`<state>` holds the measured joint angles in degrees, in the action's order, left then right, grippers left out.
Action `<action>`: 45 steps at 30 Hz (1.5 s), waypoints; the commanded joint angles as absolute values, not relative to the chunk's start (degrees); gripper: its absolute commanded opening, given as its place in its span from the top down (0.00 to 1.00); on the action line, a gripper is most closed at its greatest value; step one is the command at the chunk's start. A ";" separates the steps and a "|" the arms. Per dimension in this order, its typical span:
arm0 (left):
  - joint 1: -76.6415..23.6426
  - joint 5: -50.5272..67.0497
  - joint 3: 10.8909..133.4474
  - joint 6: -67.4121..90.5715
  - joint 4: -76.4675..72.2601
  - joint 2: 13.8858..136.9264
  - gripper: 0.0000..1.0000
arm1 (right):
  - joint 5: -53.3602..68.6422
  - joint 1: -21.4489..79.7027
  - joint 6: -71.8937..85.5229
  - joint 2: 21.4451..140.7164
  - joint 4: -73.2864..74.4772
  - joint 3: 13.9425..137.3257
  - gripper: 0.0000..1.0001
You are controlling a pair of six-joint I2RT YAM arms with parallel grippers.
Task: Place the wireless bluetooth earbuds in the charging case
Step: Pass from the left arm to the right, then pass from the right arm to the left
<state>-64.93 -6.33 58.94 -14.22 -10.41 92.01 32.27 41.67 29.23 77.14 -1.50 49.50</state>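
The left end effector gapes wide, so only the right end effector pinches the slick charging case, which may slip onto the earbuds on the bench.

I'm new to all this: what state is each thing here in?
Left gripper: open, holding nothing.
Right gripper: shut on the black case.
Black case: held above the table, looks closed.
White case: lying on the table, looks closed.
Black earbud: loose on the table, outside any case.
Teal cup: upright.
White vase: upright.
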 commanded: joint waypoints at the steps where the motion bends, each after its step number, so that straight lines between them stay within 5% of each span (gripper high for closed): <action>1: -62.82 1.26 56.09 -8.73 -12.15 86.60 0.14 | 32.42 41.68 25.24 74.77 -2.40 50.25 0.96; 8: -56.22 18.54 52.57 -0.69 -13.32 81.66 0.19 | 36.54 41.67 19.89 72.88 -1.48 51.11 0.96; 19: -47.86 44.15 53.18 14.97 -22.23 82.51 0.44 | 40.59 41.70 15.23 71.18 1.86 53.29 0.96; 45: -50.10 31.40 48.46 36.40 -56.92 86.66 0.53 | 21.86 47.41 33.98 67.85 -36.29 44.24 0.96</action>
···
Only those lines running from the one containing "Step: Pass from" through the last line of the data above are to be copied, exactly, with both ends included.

Step: Pass from the left arm to the right, then pass from the right arm to the left
<state>-64.93 -6.33 58.94 -14.22 -10.41 92.01 32.27 41.67 29.23 77.14 -1.50 49.50</state>
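The left end effector gapes wide, so only the right end effector pinches the slick charging case, which may slip onto the earbuds on the bench.

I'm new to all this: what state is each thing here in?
Left gripper: open, holding nothing.
Right gripper: shut on the black case.
Black case: held above the table, looks closed.
White case: lying on the table, looks closed.
Black earbud: loose on the table, outside any case.
Teal cup: upright.
White vase: upright.
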 commanded: joint waypoints at the steps where the motion bends, each after its step number, so that straight lines between them stay within 5% of each span (gripper high for closed): <action>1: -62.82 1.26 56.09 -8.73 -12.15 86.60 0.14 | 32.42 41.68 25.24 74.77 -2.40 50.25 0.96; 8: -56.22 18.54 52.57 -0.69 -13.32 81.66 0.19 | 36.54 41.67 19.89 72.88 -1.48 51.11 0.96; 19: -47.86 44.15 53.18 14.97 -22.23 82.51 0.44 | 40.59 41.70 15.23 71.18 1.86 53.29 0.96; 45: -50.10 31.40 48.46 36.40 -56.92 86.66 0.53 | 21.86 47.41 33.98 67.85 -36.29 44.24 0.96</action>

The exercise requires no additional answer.